■ EXERCISE: Lines below starting with the line with "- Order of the" and going on through the line with "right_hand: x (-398" must be output exactly; the rest of the records must be left out.

■ MATERIALS PROVIDED:
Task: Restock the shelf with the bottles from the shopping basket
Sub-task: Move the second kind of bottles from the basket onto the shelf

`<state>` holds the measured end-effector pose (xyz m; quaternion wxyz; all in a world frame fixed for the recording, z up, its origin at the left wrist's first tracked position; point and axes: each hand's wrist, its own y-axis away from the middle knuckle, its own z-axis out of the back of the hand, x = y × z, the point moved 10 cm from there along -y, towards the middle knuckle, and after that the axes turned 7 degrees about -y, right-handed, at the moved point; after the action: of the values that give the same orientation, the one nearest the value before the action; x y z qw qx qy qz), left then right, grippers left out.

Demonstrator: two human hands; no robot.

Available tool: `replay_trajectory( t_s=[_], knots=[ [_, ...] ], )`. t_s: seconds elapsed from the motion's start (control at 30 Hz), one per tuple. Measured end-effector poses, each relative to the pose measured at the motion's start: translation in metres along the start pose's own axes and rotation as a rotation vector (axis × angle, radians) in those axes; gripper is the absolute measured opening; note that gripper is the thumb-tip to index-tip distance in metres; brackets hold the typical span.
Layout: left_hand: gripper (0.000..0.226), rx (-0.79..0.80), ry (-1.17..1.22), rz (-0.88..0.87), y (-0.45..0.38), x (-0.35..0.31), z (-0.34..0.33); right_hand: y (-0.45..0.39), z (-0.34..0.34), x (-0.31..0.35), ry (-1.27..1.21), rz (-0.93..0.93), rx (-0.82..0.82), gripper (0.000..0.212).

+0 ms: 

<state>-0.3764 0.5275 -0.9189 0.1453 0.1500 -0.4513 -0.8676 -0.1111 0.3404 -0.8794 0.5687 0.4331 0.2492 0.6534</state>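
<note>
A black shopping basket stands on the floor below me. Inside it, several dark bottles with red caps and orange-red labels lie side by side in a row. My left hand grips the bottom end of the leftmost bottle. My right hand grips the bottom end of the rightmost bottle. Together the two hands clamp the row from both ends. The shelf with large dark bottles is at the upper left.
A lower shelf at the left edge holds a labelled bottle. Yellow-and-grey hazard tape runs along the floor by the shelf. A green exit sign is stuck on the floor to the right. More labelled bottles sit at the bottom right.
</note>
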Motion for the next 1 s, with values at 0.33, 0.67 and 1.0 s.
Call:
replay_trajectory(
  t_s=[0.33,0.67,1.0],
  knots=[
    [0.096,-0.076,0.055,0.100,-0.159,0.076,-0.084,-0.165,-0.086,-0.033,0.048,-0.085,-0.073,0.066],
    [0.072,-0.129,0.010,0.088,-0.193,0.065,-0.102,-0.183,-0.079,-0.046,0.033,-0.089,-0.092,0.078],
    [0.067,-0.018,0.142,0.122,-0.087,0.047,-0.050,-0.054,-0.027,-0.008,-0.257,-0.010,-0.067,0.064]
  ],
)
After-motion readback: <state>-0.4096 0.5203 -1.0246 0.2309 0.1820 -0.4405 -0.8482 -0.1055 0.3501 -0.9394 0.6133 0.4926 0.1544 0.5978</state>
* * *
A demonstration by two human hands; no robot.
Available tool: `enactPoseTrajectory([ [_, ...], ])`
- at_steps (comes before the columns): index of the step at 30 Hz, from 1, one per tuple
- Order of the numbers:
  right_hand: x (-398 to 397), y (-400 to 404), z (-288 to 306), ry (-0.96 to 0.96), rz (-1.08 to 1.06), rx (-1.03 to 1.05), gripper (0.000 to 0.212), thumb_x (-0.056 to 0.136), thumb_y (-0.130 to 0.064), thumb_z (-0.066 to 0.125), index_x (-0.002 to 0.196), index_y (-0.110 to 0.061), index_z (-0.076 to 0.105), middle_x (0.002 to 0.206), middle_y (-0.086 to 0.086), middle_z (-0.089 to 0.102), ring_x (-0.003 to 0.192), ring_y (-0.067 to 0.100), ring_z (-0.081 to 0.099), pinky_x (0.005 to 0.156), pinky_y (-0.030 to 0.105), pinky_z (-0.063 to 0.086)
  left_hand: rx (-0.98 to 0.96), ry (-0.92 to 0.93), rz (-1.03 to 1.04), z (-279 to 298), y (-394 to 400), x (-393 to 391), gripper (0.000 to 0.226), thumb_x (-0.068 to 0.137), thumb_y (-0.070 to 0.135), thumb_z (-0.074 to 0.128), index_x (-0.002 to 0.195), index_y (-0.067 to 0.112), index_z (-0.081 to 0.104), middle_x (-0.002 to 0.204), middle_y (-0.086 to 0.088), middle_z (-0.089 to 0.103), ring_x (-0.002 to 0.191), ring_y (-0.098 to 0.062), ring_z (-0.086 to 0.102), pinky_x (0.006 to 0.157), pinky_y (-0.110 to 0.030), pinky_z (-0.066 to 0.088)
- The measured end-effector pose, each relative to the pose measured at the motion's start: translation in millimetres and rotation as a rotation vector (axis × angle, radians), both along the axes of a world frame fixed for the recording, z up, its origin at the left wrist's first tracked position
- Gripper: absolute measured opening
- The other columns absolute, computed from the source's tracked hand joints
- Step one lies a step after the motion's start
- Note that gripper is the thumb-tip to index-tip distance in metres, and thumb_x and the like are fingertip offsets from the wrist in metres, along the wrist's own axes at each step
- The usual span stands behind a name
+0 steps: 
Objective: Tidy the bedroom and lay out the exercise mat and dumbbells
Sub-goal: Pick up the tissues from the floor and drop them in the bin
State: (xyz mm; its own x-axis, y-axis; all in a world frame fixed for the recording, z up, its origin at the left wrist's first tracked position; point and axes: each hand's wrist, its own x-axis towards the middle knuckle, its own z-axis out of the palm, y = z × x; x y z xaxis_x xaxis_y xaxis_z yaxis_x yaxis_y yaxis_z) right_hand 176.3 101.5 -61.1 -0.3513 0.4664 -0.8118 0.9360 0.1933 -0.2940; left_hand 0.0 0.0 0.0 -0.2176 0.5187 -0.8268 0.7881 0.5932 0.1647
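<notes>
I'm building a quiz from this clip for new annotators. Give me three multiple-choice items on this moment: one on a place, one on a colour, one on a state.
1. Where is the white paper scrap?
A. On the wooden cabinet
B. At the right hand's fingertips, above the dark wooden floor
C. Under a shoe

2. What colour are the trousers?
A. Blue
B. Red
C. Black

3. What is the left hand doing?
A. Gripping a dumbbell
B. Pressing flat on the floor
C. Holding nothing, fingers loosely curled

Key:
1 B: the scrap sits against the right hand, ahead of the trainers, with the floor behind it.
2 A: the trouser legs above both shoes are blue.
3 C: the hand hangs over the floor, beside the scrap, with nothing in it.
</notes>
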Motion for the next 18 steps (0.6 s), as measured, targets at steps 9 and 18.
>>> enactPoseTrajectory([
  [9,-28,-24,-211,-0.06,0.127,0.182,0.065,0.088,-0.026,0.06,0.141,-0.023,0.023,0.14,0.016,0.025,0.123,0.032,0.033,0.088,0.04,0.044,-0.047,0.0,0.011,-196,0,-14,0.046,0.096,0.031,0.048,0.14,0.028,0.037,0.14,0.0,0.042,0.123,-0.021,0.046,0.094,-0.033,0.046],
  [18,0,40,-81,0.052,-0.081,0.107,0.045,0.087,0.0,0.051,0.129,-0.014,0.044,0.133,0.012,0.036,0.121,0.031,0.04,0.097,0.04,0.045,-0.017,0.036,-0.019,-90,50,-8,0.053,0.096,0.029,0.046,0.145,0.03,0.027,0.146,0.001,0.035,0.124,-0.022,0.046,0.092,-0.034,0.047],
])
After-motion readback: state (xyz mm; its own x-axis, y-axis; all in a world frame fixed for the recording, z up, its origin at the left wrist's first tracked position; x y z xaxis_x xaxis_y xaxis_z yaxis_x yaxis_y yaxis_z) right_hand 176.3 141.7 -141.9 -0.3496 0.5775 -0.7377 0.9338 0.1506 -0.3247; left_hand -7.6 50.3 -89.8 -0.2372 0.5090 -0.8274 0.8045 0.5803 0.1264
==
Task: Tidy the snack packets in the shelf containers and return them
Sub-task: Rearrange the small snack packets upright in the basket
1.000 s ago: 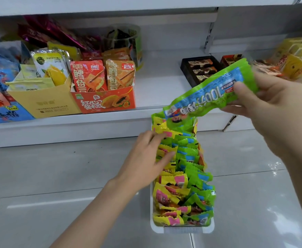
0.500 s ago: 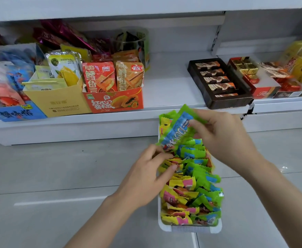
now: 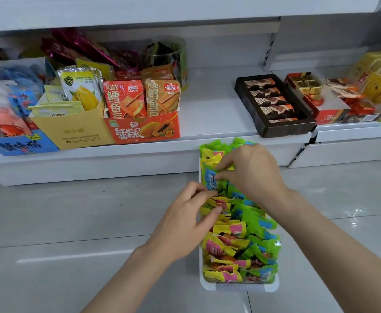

■ ANSWER TO THE PROBLEM:
- Order of the numbers:
  right_hand: x (-398 to 397), y (-400 to 404), z (-288 to 306), ry (-0.96 to 0.96), rz (-1.08 to 1.06), rx (-1.03 to 1.05), gripper (0.000 to 0.212), thumb_x (-0.056 to 0.136), thumb_y (-0.130 to 0.064), thumb_z (-0.066 to 0.125), index_x (-0.002 to 0.196), index_y (-0.110 to 0.061), index_z (-0.076 to 0.105), middle_x (0.002 to 0.206), middle_y (-0.086 to 0.086), middle_z (-0.089 to 0.102), ring_x (-0.003 to 0.192), ring_y (-0.067 to 0.100), ring_z (-0.081 to 0.099), pinky_x (0.005 to 0.156), pinky_y (-0.030 to 0.105), pinky_z (-0.063 to 0.086)

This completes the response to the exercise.